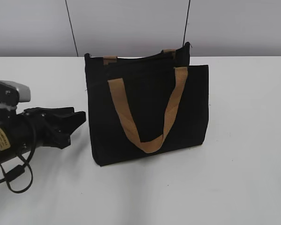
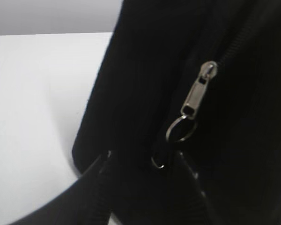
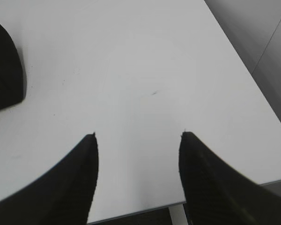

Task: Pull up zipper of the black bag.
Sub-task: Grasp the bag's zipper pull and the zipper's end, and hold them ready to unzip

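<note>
The black bag [image 1: 147,110] stands upright in the middle of the white table, its tan handles [image 1: 171,110] hanging down its front. In the left wrist view the silver zipper [image 2: 198,91] sits on the bag's side [image 2: 131,84], with its pull ring [image 2: 180,129] hanging below. My left gripper [image 2: 143,158] is open and close against that side, and a small ring [image 2: 159,161] shows just inside its right finger. In the exterior view it [image 1: 79,118] is at the bag's lower left edge. My right gripper [image 3: 138,136] is open and empty over bare table.
The white table [image 1: 243,154] runs around the bag, and a grey wall is behind it. In the right wrist view the table's edge [image 3: 267,122] runs along the right and a dark shape [image 3: 4,70] sits at the left border. The right arm is outside the exterior view.
</note>
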`<move>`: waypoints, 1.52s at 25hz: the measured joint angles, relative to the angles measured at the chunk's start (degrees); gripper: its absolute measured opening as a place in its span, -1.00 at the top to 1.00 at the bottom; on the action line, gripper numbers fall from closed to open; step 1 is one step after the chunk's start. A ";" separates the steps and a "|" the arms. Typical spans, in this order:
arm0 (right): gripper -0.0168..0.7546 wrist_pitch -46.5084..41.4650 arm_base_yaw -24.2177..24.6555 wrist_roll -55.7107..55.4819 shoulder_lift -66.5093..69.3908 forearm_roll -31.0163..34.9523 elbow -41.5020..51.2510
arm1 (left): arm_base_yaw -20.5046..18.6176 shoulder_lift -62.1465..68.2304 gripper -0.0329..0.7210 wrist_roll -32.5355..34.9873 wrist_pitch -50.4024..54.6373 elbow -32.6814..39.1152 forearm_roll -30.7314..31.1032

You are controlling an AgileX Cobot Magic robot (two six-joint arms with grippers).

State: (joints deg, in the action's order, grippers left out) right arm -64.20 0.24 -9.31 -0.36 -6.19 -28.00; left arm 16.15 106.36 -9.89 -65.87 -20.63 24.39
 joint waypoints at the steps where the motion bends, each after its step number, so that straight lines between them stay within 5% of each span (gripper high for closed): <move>1: -0.16 0.00 0.00 0.00 0.00 0.00 0.00 | 0.00 0.73 0.05 0.00 0.57 -1.18 1.16; 14: -0.16 0.00 0.00 0.00 0.00 0.00 0.00 | 0.00 3.27 -0.10 0.41 13.41 -11.97 14.36; 19: -0.16 0.00 0.00 0.00 0.00 0.00 0.00 | 0.00 3.27 -0.07 0.45 14.56 -13.54 15.01; 26: -0.16 0.00 0.00 0.00 0.00 0.00 0.00 | 0.00 3.27 0.23 0.45 15.08 -13.71 16.93; 38: -0.16 0.00 0.00 0.00 0.00 0.00 0.00 | 0.00 3.27 0.26 0.45 15.34 -13.71 17.18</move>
State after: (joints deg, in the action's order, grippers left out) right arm -64.20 0.24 -9.31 -0.36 -6.19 -28.00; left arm 16.15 109.63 -9.44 -50.53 -34.34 41.57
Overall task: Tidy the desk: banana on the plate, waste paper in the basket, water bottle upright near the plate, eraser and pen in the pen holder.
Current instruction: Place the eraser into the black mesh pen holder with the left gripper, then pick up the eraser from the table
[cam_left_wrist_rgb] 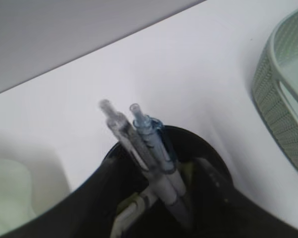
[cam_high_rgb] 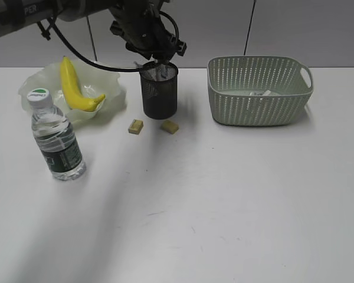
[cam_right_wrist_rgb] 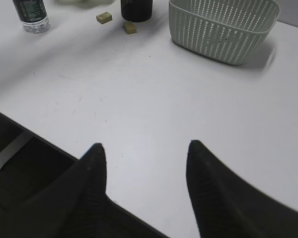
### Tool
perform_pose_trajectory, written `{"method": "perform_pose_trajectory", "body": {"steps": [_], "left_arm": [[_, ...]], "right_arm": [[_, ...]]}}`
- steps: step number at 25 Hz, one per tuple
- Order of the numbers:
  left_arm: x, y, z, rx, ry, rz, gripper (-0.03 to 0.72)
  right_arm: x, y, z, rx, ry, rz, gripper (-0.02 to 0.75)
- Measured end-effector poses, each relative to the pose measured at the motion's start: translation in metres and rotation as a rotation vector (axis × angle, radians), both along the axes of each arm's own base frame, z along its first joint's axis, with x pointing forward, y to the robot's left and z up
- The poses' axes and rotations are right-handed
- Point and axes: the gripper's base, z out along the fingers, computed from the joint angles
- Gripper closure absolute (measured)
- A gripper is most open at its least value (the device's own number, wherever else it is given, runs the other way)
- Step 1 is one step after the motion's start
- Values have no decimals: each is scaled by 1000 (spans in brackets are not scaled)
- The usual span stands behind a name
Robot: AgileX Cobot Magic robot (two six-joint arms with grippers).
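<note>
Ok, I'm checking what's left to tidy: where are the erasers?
Two erasers lie on the desk just in front of the pen holder, left of centre in the exterior view.

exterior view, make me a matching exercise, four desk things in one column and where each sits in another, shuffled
Things:
1. bright yellow curved banana
2. clear plastic water bottle with dark green label
3. clear-barrelled pens
4. crumpled white waste paper

Places:
A. inside the pale green perforated basket
B. upright on the white desk
C. on the translucent wavy-rimmed green plate
D. in the black mesh pen holder

Pairs: 1-C, 2-B, 3-D, 4-A
</note>
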Motion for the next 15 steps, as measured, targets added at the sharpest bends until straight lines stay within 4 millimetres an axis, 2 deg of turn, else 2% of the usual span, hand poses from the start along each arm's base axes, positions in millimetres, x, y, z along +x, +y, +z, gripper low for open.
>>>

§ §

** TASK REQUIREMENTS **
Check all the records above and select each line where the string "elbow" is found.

** EXERCISE RESPONSE **
arm0 (right): gripper -0.0168..0.7546 wrist_pitch -46.5084..41.4650 arm_base_yaw -24.2177..24.6555 wrist_roll -55.7107..55.4819 shoulder_lift -66.5093..69.3908 forearm_roll -31.0163..34.9523 elbow -41.5020..51.2510
arm1 (left): arm_base_yaw -20.5046..18.6176 shoulder_lift -62.1465..68.2304 gripper -0.0329..0.7210 wrist_roll -32.5355..34.9873 wrist_pitch -50.4024..54.6373 elbow -32.6814..39.1152 forearm_roll -30.7314..31.1032

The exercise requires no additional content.